Extract the listing in its entirety, keeping each line identical to the original.
[[ LISTED ENTRIES open ]]
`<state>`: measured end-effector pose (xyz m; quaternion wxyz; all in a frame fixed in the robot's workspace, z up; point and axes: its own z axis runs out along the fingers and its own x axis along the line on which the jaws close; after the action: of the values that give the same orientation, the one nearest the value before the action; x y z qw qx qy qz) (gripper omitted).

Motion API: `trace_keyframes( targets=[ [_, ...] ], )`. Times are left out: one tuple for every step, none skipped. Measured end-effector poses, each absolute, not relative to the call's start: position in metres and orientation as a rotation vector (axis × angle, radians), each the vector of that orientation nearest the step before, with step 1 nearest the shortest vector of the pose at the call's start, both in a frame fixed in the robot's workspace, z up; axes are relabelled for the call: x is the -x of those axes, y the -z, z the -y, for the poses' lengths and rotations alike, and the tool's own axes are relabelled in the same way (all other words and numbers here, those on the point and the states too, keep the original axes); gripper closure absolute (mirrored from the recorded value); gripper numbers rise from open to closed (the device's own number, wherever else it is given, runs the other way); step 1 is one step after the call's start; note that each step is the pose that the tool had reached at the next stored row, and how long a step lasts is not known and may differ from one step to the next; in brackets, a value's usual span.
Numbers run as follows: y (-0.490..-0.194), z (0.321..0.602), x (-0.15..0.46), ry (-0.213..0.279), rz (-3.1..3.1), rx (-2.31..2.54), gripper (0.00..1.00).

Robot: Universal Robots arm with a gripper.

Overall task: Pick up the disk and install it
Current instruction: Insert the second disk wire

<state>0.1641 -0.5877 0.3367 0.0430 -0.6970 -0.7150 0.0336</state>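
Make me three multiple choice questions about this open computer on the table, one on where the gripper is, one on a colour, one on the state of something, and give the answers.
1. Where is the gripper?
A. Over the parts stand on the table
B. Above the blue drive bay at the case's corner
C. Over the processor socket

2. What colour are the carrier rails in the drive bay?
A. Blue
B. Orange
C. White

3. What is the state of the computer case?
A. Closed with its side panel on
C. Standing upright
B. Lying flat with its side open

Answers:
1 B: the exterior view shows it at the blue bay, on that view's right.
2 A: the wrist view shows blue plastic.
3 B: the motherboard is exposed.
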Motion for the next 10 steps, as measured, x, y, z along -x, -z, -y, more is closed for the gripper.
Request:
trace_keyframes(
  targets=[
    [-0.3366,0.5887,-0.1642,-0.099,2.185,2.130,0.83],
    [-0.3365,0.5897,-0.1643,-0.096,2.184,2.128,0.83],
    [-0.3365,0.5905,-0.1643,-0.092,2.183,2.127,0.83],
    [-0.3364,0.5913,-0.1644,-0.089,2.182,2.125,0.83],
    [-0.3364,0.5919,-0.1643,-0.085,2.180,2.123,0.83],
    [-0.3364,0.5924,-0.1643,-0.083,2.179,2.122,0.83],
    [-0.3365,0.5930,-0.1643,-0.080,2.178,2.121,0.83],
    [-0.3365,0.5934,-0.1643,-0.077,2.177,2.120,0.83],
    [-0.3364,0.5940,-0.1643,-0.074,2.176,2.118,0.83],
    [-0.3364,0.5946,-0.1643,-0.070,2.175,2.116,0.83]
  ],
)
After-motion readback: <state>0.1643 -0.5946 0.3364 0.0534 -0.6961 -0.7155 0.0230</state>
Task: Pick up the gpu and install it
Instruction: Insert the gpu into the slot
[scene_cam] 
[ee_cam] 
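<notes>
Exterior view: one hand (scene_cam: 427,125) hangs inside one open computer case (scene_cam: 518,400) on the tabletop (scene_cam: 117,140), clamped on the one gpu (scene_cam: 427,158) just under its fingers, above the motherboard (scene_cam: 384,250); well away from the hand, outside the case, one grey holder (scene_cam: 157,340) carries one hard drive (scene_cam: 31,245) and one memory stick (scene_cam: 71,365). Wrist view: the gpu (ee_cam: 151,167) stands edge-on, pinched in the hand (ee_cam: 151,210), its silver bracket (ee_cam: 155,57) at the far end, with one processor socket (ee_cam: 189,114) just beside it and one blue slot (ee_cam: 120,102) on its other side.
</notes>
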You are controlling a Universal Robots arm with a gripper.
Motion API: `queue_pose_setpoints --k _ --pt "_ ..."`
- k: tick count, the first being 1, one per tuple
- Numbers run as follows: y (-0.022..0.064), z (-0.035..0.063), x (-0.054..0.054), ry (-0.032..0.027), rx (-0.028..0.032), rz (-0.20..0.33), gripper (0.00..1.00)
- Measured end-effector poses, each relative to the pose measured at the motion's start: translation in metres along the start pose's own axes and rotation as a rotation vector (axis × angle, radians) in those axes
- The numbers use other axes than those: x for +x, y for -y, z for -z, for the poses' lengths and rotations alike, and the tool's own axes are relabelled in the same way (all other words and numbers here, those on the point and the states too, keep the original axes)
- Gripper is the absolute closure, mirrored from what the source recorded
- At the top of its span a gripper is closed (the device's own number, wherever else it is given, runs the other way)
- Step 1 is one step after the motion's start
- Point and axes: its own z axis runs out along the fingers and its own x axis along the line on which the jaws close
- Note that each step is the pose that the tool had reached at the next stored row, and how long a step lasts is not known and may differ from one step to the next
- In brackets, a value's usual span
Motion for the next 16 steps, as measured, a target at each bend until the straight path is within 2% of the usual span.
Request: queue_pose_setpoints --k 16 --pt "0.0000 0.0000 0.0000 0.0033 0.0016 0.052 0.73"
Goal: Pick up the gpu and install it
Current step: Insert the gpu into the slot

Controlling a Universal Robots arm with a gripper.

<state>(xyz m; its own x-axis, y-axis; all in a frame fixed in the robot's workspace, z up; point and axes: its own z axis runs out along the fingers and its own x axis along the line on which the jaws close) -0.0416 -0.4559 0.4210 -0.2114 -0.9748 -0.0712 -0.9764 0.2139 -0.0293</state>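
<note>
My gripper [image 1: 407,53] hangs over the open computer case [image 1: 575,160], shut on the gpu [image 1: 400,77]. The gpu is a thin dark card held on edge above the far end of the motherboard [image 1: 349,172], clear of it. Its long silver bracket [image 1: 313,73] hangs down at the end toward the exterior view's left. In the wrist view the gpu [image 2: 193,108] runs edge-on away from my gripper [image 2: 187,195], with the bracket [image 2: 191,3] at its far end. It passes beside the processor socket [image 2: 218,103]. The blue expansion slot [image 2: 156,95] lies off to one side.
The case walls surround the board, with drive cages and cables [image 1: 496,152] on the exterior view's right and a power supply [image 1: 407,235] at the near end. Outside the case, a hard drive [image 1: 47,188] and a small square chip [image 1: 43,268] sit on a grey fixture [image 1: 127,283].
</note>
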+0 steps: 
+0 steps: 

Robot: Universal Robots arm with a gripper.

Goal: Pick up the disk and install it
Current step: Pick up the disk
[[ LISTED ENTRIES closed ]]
RESULT OF THIS TASK:
`<state>`: measured end-effector pose (xyz m; quaternion wxyz; all in a frame fixed in the robot's workspace, z up; point and axes: its own z axis runs out along the fingers and its own x axis along the line on which the jaws close; after the action: of the values that give the same orientation, the one nearest the value before the action; x y z qw qx qy qz) (gripper omitted).

Motion API: `trace_keyframes( targets=[ [_, ...] ], )`. Times are left out: one tuple for every step, none skipped. Measured end-effector poses, each absolute, not relative to the call's start: position in metres and orientation as a rotation vector (axis × angle, radians), each the vector of that orientation nearest the step before, with step 1 nearest the shortest vector of the pose at the call's start, both in a frame fixed in the robot's workspace, z up; axes are relabelled for the call: x is the -x of those axes, y the -z, z the -y, for the poses' lengths and rotations alike, and the tool's own axes are relabelled in the same way (all other words and numbers here, those on the point and the states too, keep the original axes); gripper closure absolute (mirrored from the recorded value); gripper numbers rise from open to closed (the device's own number, wherever else it is given, runs the other way); step 1 is one step after the call's start; note that each step is the pose that the tool had reached at the next stored row, and how long a step lasts is not known and may differ from one step to the next; in brackets, a value's usual span.
Numbers run as follows: y (-0.490..-0.194), z (0.321..0.602), x (-0.15..0.46), ry (-0.213..0.279), rz (-3.1..3.1), rx (-2.31..2.54), gripper (0.00..1.00).

Robot: Universal Robots arm with a gripper.

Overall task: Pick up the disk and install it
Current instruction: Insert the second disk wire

<state>0.1641 -0.5877 0.3367 0.0430 -0.6970 -0.7150 0.0336</state>
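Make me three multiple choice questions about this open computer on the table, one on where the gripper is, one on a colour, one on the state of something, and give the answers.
1. Where is the gripper?
A. Over the parts stand on the table
B. Above the blue drive bay at the case's corner
C. Over the processor socket

2. What colour are the carrier rails in the drive bay?
A. Blue
B. Orange
C. White

3. What is the state of the computer case?
A. Closed with its side panel on
C. Standing upright
B. Lying flat with its side open

Answers:
1 B: the exterior view shows it at the blue bay, on that view's right.
2 A: the wrist view shows blue plastic.
3 B: the motherboard is exposed.
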Motion for the next 10 steps, as measured, x, y, z along -x, -z, -y, more is closed for the gripper.
Request:
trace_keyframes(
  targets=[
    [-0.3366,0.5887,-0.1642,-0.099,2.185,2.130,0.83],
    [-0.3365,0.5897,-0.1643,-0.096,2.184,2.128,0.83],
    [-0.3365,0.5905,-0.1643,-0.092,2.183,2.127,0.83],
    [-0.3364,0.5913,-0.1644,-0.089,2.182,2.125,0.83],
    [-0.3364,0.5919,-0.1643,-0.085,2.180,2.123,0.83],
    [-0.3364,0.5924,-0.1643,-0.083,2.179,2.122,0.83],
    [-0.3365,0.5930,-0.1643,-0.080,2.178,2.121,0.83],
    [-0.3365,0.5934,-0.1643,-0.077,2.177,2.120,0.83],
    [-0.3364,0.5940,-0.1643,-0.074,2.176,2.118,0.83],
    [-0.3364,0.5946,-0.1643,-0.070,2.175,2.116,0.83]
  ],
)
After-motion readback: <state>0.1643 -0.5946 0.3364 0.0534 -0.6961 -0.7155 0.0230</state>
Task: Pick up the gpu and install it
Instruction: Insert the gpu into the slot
[scene_cam] 
[ee_cam] 
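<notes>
Exterior view: one hand (scene_cam: 427,125) hangs inside one open computer case (scene_cam: 518,400) on the tabletop (scene_cam: 117,140), clamped on the one gpu (scene_cam: 427,158) just under its fingers, above the motherboard (scene_cam: 384,250); well away from the hand, outside the case, one grey holder (scene_cam: 157,340) carries one hard drive (scene_cam: 31,245) and one memory stick (scene_cam: 71,365). Wrist view: the gpu (ee_cam: 151,167) stands edge-on, pinched in the hand (ee_cam: 151,210), its silver bracket (ee_cam: 155,57) at the far end, with one processor socket (ee_cam: 189,114) just beside it and one blue slot (ee_cam: 120,102) on its other side.
</notes>
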You are controlling a Universal Robots arm with a gripper.
Motion API: `queue_pose_setpoints --k _ --pt "_ ..."`
- k: tick count, the first being 1, one per tuple
- Numbers run as follows: y (-0.022..0.064), z (-0.035..0.063), x (-0.054..0.054), ry (-0.032..0.027), rx (-0.028..0.032), rz (-0.20..0.33), gripper (0.00..1.00)
- Measured end-effector poses, each relative to the pose measured at the motion's start: translation in metres along the start pose's own axes and rotation as a rotation vector (axis × angle, radians) in those axes
- The numbers use other axes than those: x for +x, y for -y, z for -z, for the poses' lengths and rotations alike, and the tool's own axes are relabelled in the same way (all other words and numbers here, those on the point and the states too, keep the original axes)
- Gripper is the absolute closure, mirrored from what the source recorded
- At the top of its span a gripper is closed (the device's own number, wherever else it is given, runs the other way)
- Step 1 is one step after the motion's start
- Point and axes: its own z axis runs out along the fingers and its own x axis along the line on which the jaws close
- Note that each step is the pose that the tool had reached at the next stored row, and how long a step lasts is not known and may differ from one step to the next
- In brackets, a value's usual span
Motion for the next 16 steps, as measured, a target at each bend until the straight path is within 2% of the usual span.
Request: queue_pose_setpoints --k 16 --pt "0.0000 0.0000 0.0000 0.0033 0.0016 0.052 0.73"
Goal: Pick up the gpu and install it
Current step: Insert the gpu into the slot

Controlling a Universal Robots arm with a gripper.

<state>(xyz m; its own x-axis, y-axis; all in a frame fixed in the robot's workspace, z up; point and axes: its own z axis runs out along the fingers and its own x axis along the line on which the jaws close) -0.0416 -0.4559 0.4210 -0.2114 -0.9748 -0.0712 -0.9764 0.2139 -0.0293</state>
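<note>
My gripper [image 1: 407,53] hangs over the open computer case [image 1: 575,160], shut on the gpu [image 1: 400,77]. The gpu is a thin dark card held on edge above the far end of the motherboard [image 1: 349,172], clear of it. Its long silver bracket [image 1: 313,73] hangs down at the end toward the exterior view's left. In the wrist view the gpu [image 2: 193,108] runs edge-on away from my gripper [image 2: 187,195], with the bracket [image 2: 191,3] at its far end. It passes beside the processor socket [image 2: 218,103]. The blue expansion slot [image 2: 156,95] lies off to one side.
The case walls surround the board, with drive cages and cables [image 1: 496,152] on the exterior view's right and a power supply [image 1: 407,235] at the near end. Outside the case, a hard drive [image 1: 47,188] and a small square chip [image 1: 43,268] sit on a grey fixture [image 1: 127,283].
</note>
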+0 steps: 
+0 steps: 

Robot: Universal Robots arm with a gripper.

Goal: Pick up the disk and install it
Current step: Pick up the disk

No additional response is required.